Algunas ideas erróneas acerca de las dietas
Para bajar de peso no podemos basar nuestra dieta en un solo tipo de alimentos, sino que esta debe ser un compendio de carbohidratos, proteínas y grasas.
Vamos ya a ver esas ideas erróneas acerca de las dietas que debes tener muy en cuenta para conseguir los resultados que deseas.
1. Todas las grasas son malas
Una de las ideas erróneas acerca de las dietas más comunes. Existe la creencia de que todas las grasas son malas y engordan. Realmente no es así. Hay distintos tipo de grasas, y algunas es cierto que no son recomendables, pero otras sí son saludables.
Por ejemplo, conviene limitar la ingesta de grasas animales, especialmente la de animales rumiantes como la oveja, la cabra y la res. Un consumo elevado puede aumentar los niveles de colesterol y el riesgo de padecer ciertas enfermedades cardiovasculares.
Sin embargo, la grasa de las nueces, el aguacate, el aceite de oliva y del salmón son muy saludables. Se pueden consumir sin problemas en una dieta, aunque con moderación porque sí son calóricas.

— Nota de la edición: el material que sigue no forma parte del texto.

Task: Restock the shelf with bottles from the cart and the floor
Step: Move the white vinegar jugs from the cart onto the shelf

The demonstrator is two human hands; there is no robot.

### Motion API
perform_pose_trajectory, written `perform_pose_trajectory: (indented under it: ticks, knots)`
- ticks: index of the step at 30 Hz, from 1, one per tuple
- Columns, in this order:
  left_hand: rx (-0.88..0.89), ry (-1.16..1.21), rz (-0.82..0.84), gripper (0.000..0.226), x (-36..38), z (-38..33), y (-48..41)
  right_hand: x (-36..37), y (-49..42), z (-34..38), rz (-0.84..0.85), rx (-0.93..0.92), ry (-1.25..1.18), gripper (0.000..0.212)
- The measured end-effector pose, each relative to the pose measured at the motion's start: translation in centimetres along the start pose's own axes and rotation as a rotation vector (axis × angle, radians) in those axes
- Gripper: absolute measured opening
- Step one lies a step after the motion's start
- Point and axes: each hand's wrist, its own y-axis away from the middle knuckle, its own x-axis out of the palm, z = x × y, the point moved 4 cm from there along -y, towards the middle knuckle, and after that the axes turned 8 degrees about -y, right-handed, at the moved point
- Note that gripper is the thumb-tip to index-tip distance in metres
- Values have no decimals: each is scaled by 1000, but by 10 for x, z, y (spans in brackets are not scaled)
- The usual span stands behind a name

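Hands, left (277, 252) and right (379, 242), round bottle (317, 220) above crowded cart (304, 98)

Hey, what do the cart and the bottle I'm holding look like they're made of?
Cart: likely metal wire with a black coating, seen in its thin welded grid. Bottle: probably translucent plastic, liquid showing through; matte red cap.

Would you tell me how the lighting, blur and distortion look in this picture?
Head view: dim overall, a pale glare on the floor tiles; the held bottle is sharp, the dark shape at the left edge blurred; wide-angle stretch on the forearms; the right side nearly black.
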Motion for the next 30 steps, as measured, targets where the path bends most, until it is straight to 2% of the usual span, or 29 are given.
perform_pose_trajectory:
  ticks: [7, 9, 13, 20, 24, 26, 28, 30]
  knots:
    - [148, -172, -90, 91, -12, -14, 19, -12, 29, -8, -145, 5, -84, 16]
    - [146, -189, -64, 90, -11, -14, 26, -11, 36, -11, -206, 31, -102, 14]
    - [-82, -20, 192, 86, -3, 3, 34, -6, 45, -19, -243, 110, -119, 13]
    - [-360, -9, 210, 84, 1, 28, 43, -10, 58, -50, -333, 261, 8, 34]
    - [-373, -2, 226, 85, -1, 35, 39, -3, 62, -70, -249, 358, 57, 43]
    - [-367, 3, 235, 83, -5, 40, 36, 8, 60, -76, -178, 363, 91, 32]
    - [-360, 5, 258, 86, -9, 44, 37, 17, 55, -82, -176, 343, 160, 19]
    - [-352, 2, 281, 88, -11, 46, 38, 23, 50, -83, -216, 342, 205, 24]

2. Hacer pocas comidas al día
Otra idea muy generalizada es la que dice que para bajar de peso lo mejor es dejar de consumir alimentos entre comidas. Hacer solo dos o tres comidas no ayudará a bajar de peso. De hecho, según el Manual de Nutrición y Dietética del departamento de Nutrición de la facultad de Farmacia de la UCM (Universidad Complutense de Madrid), lo ideal es incrementar a 5 el número de ingestas diarias.
El metabolismo se incrementa después de comer, por lo que distribuir la ingesta de alimentos en varias comidas podría ayudar a bajar de peso. Además, comer algún tentempié sirve para combatir la ansiedad por la comida.
Pero es importante que se siga una dieta sana y equilibrada y se consuman alimentos sanos y bajos en calorías, como son las frutas y las verduras.
3. Todas las calorías son iguales
Con frecuencia se cree que las calorías son iguales y que, por lo tanto, su consumo debe ser moderado en cualquier situación. No obstante, esto no es así. Las calorías varían debido a sus características y, sobre todo, al tipo de alimento del que provengan.
Por ejemplo, no es lo mismo consumir 50 calorías a través de una pieza de fruta que la misma cantidad de un pastel. Esto se debe a que las calorías reaccionan de distinta manera en el cuerpo produciendo resultados distintos.
4. Evitar los carbohidratos
Al igual que ocurre con las calorías o las grasas, es muy común creer que todos los carbohidratos son malos para las personas que están siguiendo una dieta.
Por supuesto, algunos carbohidratos tienen efectos no deseados y pueden hacer que engordemos si abusamos de ellos. Sin embargo, no siempre es así, en algunos casos pueden ayudar a controlar el peso, como es el caso de los presentes en frutas, vegetales y leguminosas.
5. Seguir una dieta hiperproteica
Se trata de un tema muy controvertido. Aunque es posible que basar una dieta únicamente en el consumo de proteínas no tenga los resultados esperados, existen estudios que afirman con vehemencia lo contrario.
Debemos tener en cuenta que cualquier dieta, sea como sea, debe estar supervisada por un médico. Solo a través de sus claves y sus recomendaciones podremos estar seguros de que el régimen no afectará negativamente a nuestra salud.
Recuerda, también, que es preferible adelgazar de manera paulatina y saludable en lugar de con métodos excesivamente rápidos cuya eficacia no haya sido verificada por un endocrino y/o un especialista de la salud. Estas son solo algunas de las ideas erróneas acerca de las dietas que pueden arruinar los resultados esperados. Trata de evitarlas y, sobre todo, consulta con un especialista en nutrición antes de iniciar un régimen de adelgazamiento.